The Guide says that the public interest in freedom of expression itself does not automatically mean that publication is in the public interest and that a consideration of the public interest “must involve an element of proportionality” since it cannot be in the public interest to interfere disproportionately with fundamental privacy and data protection rights. The need for any infringement of Article 8 rights to be justified by reference to the contribution made by the information or data to a debate of general interest is, however, one which reflects the existing state of the law. The balancing of rights which this entails is one which is regularly undertaken both by journalists themselves, and those who advise them.

So, journalism which does not come within the definition of “public interest journalism”, in the strict Article 10 sense of that term, nevertheless benefits from the exemption, unless it involves a serious infringement of data or privacy rights. The prospect of gossip and show business columns disappearing beneath a tide of data protection complaints, although undoubtedly welcomed by some who feature in them, is not, it seems, something which will be ushered in by the Guide. And where there is a campaigning or investigative element to the publication, then a reasonable belief in the public interest should be relatively easy to demonstrate. This much is clear from the Assessment’s reference to Global Witness’s statement in support of its position about the importance of raising public awareness around the Simandou deal, .

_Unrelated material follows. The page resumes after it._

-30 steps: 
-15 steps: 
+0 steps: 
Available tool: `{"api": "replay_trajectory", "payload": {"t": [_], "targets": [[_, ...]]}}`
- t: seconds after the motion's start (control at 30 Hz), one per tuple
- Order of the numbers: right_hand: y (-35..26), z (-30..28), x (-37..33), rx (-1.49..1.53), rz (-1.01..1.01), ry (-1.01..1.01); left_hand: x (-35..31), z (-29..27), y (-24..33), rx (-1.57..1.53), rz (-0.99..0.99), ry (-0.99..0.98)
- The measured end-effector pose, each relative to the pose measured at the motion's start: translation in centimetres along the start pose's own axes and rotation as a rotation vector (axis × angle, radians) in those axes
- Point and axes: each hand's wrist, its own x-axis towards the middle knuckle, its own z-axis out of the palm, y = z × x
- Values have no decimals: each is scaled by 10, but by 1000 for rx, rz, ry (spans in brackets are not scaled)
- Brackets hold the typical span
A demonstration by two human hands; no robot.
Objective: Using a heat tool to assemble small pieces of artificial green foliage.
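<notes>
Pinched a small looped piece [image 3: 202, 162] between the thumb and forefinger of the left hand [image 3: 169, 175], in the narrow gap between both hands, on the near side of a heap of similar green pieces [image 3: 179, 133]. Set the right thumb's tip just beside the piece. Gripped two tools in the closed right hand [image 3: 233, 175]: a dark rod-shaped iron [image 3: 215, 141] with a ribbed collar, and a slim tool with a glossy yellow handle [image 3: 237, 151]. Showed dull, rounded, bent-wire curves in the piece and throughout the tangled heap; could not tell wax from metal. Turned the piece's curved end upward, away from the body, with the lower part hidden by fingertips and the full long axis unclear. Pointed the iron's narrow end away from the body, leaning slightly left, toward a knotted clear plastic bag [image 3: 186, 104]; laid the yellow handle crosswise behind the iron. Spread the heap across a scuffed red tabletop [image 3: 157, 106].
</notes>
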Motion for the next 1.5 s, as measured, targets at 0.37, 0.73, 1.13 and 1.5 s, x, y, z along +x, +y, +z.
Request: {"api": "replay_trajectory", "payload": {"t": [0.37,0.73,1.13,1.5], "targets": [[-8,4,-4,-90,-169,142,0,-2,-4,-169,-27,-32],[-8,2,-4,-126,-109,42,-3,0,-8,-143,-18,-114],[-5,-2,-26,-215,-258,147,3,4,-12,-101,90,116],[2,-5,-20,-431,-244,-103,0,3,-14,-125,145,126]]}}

Media corporations and other large organisations which process personal data are still getting to grips with the reach of the DPA. And the obligations that they find themselves under may change if a “right to be forgotten” is introduced in the near future. What the publication of the Guide and, now, the Assessment, suggest is that the traditional media should not face significant further burdens under the DPA because of the way the s.32 exemption is framed. And non-media organisations may also be entitled to the protection it provides, although a more conscious effort to come within it may be required on their part. The arguments about what is and isn’t journalism will continue but, if anything, these recent developments have, like other changes in the media landscape, made the scope of the term wider.